__Activity__.
Copy the lines below exactly, starting at the one with "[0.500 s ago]" and ending at the one with "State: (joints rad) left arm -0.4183", and leave out any picture.

[Data extracted from a collection]
::::

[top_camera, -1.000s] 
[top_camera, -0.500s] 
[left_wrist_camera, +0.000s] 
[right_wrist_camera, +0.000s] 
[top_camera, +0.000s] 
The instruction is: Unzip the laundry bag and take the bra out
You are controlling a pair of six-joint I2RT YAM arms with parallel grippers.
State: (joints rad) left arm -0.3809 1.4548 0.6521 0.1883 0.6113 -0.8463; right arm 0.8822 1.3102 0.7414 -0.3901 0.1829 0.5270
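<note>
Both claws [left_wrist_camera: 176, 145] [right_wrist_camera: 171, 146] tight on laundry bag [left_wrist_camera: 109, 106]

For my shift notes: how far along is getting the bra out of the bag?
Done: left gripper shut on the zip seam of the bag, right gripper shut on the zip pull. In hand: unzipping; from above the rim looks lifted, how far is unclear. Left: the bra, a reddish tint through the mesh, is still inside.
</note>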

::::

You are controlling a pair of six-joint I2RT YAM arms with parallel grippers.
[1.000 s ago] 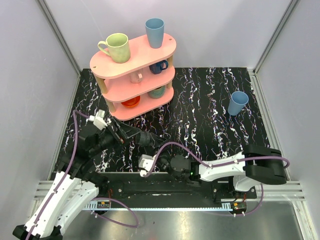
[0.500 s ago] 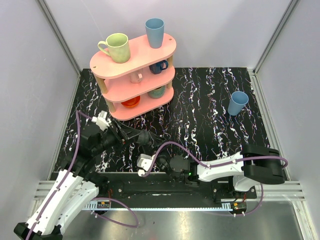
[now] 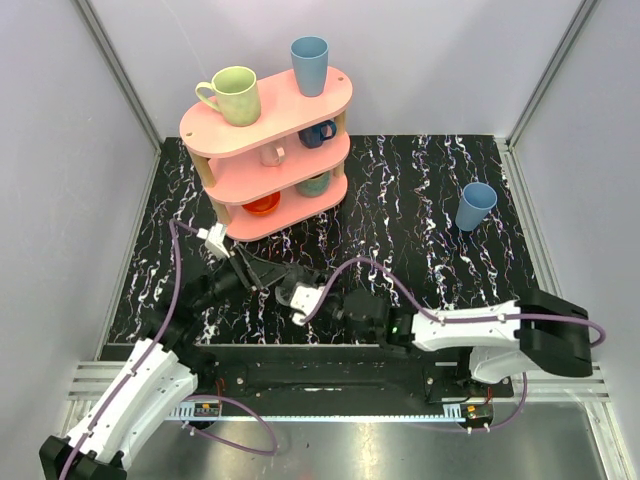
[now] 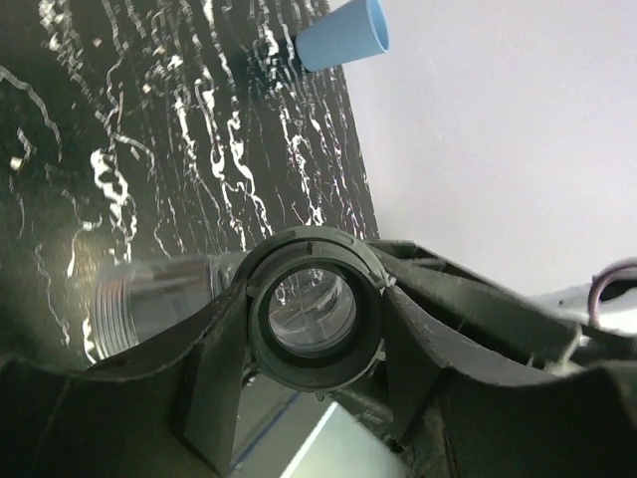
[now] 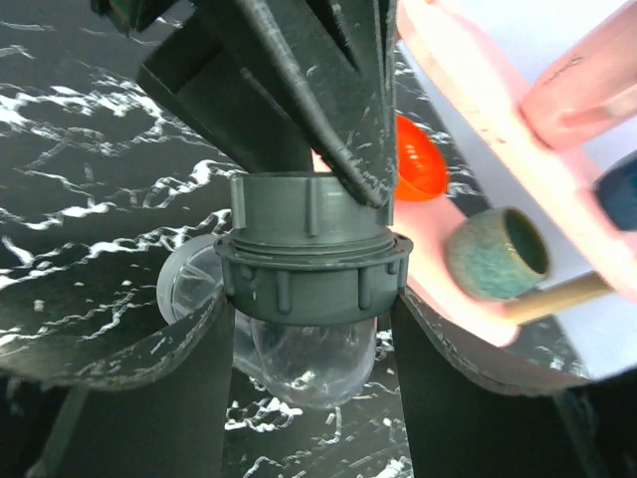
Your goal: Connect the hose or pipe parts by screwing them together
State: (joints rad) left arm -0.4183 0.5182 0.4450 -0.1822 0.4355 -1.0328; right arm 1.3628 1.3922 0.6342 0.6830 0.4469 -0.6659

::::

__Written answer__.
[0.500 s ago] 
[now] 
[now] 
[now] 
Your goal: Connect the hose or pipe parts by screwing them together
State: (joints rad) left arm -0.4183 0.5182 0.4450 -0.1822 0.4355 -1.0328; right arm 1.3628 1.3922 0.6342 0.6830 0.4469 -0.6659

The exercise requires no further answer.